He was “delighted” to have them but that’s all they were. He was in pure league managerial mode, talking about how there was “still a lot of football to be played in this division”, how Clare would need more points to be sure of avoiding relegation, and how all that mattered now was their next game away to Fermanagh.
When it was put to him though that this was more than just your average win some Sunday in March, given Cork have been one of Clare’s two great oppressors for generations, Collins conceded it probably was. He referenced a game in Kilmallock when David Tubridy and Joe Hayes beat Cork as minors and how that had been “a great night”.
“We haven’t beaten them that much, so it [this league win] was good in that context all right.”
It was better than good when you look at it in several contexts. Not only did they beat Cork at senior level for the first time since Martin Daly’s immortal injury-time goal in 1997 at the same venue but they won – convincingly – without Gary Brennan.
Last week’s defeat to Galway in Salthill had seemed to confirm the widespread theory no team in the country is more dependent on one player than Clare on their Ballyea-tied man.

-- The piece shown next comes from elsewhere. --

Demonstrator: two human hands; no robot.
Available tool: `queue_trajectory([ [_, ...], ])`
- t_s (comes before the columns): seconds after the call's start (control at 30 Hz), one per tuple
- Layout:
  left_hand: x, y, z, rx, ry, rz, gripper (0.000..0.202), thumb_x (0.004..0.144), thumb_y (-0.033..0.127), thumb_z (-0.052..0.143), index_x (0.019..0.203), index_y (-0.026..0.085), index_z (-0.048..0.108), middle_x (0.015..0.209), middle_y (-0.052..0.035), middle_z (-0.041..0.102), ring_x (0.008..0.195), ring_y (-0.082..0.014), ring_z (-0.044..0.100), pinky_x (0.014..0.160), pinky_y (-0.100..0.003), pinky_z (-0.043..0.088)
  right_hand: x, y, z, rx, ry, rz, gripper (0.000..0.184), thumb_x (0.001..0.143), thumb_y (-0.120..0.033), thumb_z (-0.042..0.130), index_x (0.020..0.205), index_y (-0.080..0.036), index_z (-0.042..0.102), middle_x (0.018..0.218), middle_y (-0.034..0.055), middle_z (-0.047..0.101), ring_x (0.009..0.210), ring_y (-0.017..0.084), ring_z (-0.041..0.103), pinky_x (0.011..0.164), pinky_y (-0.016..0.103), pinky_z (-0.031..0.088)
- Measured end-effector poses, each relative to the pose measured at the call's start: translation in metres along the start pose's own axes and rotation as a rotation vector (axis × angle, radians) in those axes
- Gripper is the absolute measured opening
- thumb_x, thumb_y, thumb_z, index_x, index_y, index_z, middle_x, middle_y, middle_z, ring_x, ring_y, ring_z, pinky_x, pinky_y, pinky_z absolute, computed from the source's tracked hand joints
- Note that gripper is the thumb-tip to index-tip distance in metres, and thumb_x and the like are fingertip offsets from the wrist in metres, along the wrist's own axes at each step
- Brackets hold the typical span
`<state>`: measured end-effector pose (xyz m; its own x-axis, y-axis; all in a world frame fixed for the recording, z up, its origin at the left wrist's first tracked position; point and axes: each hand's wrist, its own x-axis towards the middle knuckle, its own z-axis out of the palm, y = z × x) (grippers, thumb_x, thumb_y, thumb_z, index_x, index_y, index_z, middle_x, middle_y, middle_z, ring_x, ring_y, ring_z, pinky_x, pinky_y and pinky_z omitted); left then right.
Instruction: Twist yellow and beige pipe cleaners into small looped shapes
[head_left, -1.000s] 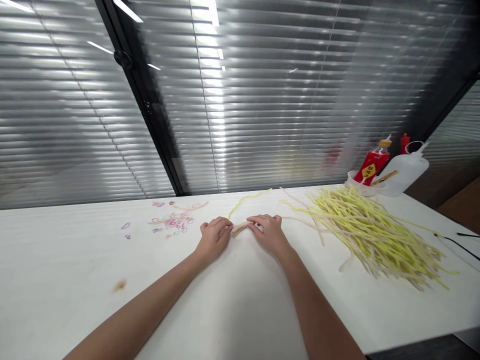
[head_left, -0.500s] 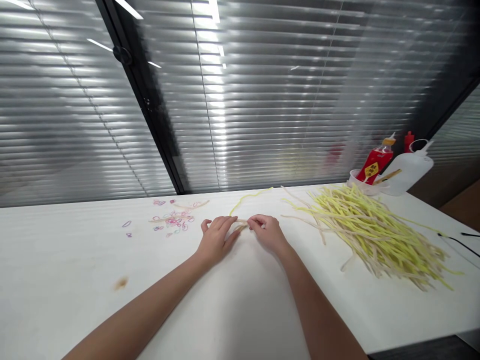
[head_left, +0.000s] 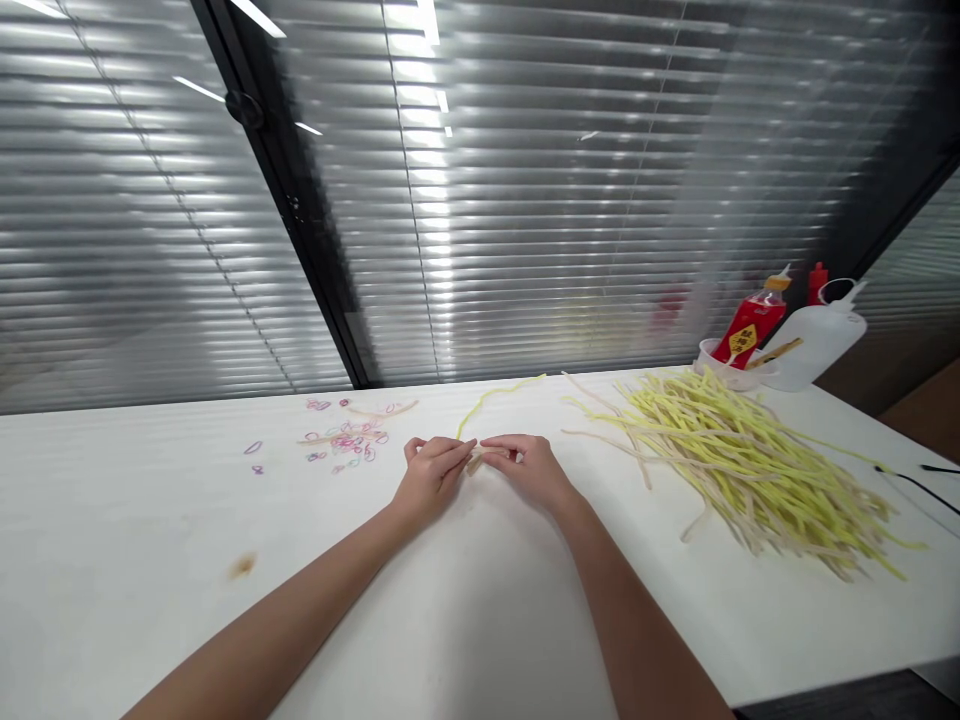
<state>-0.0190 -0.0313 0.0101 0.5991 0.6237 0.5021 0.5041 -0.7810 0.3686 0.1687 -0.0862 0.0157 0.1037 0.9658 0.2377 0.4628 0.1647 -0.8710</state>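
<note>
The short beige strands lie between your hands, toward the worktop's far edge; your fingers cover most of them, so their number is unclear. Your left hand and right hand each have the grip clamped on them, though the left thumb is hard to see. A yellow strand disappears behind your left fingers. Farther left, small coloured loops blur together. Toward the right edge, a tangled pile hides its lower strands; thin black pieces beyond are cut off.
</note>
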Motion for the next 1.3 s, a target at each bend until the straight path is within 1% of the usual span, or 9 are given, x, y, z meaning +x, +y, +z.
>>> queue_trajectory([
  [0.2,0.003,0.003,-0.003,-0.174,-0.061,-0.06,0.026,0.09,0.028,0.047,0.104,0.028,0.068,0.092,-0.0039,0.071,0.085,-0.0176,0.061,0.082,-0.037,0.027,0.001,-0.003,0.003,-0.062,0.018,-0.148,0.015,0.082,-0.034,0.059,0.084,-0.027,0.072,0.081,-0.0005,0.07,0.064,0.012,0.056,0.071,0.027,0.043],
  [0.33,0.006,0.004,-0.006,-0.414,-0.088,-0.157,0.022,0.086,0.033,0.053,0.096,0.027,0.071,0.09,-0.0037,0.072,0.086,-0.0194,0.062,0.083,-0.035,0.035,0.001,-0.004,0.003,-0.082,0.019,-0.184,0.013,0.083,-0.029,0.059,0.082,-0.026,0.071,0.079,-0.0004,0.068,0.063,0.012,0.055,0.071,0.027,0.043],
  [0.4,0.008,0.004,-0.005,-0.568,-0.095,-0.248,0.021,0.083,0.034,0.057,0.092,0.024,0.073,0.092,-0.0043,0.072,0.088,-0.0207,0.062,0.082,-0.033,0.039,0.002,-0.004,0.002,-0.085,0.016,-0.199,0.013,0.083,-0.027,0.059,0.082,-0.026,0.071,0.079,-0.0002,0.068,0.064,0.012,0.055,0.071,0.027,0.042],
  [0.53,0.009,0.003,-0.002,-0.879,-0.116,-0.461,0.018,0.077,0.033,0.063,0.085,0.02,0.072,0.087,-0.0046,0.072,0.084,-0.0207,0.062,0.076,-0.03,0.044,0.002,-0.006,-0.002,-0.094,0.015,-0.234,0.013,0.083,-0.027,0.058,0.082,-0.026,0.071,0.08,0.0001,0.068,0.065,0.013,0.056,0.071,0.027,0.04],
  [0.73,0.013,0.006,-0.004,-1.19,-0.117,-0.547,0.009,0.071,0.022,0.067,0.078,0.019,0.063,0.068,0.002,0.063,0.066,-0.0126,0.057,0.064,-0.024,0.041,0.002,-0.012,-0.004,-0.119,0.003,-0.278,0.016,0.086,-0.03,0.056,0.084,-0.025,0.071,0.083,0.0009,0.069,0.069,0.013,0.058,0.074,0.028,0.037],
  [0.97,0.018,0.012,-0.012,-1.172,-0.161,-0.635,0.007,0.067,0.022,0.063,0.071,0.017,0.06,0.067,-0.0005,0.062,0.068,-0.0173,0.059,0.068,-0.031,0.045,0.0,-0.02,-0.001,-0.22,0.045,-0.269,0.019,0.088,-0.031,0.052,0.084,-0.026,0.069,0.089,0.0007,0.07,0.076,0.014,0.059,0.082,0.031,0.031],
  [1.13,0.017,0.017,-0.008,-1.105,-0.171,-0.589,0.017,0.071,0.032,0.064,0.078,0.017,0.06,0.075,-0.0028,0.065,0.072,-0.0171,0.06,0.07,-0.031,0.045,-0.001,-0.019,0.001,-0.3,0.108,-0.277,0.019,0.089,-0.028,0.05,0.086,-0.024,0.068,0.09,0.0008,0.069,0.075,0.013,0.058,0.081,0.031,0.027],
  [1.2,0.014,0.018,-0.005,-1.034,-0.135,-0.546,0.021,0.074,0.035,0.064,0.082,0.016,0.06,0.078,-0.0037,0.065,0.075,-0.0169,0.06,0.071,-0.03,0.045,-0.001,-0.018,0.001,-0.331,0.136,-0.281,0.019,0.09,-0.027,0.049,0.086,-0.023,0.067,0.089,0.0007,0.069,0.075,0.013,0.057,0.08,0.031,0.025],
  [1.3,0.01,0.02,-0.002,-0.788,-0.054,-0.471,0.025,0.074,0.038,0.064,0.085,0.016,0.062,0.079,-0.0039,0.065,0.077,-0.0175,0.059,0.071,-0.029,0.045,-0.001,-0.016,0.003,-0.386,0.162,-0.285,0.019,0.09,-0.026,0.049,0.088,-0.023,0.067,0.088,0.0015,0.069,0.077,0.013,0.057,0.079,0.032,0.022],
])
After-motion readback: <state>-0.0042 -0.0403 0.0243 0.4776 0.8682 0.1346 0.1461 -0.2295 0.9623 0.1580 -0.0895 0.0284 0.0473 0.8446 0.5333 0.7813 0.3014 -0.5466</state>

Clare have been quietly notching up an impressive list of milestones during Colm Collins’ tenure, and beating a county of Cork’s status without him was another significant one; shame there were just 985 people present to witness it.
At times yesterday, Brennan’s regular midfield wingman Cathal O’Connor could have been mistaken for Brennan, such was his comfort and strength in possession, and the grace with which he kicked a crucial long-range point early in the third quarter.
In the half forward line, Brennan’s brother, Shane, was another who stepped up in the absence of the captain while simultaneously following his example. Once he kicked Clare ahead for the first time within seconds of the start of the second-half, he was constantly on the ball.
And not only did Clare win without their International Rules star but they won without scoring for the first 25 minutes. “I thought we stood off them far too much in the first-half,” Collins would say, “and it wasn’t really what we had intended to do.”
The only thing was, Cork were only marginally better. Although three different players from back the field – midfielder Aidan Walsh and half-backs Tomás Clancy and James Loughrey – came up to each kick a fine score, the tempo of their play in the face of Clare’s massed defence was pedestrian.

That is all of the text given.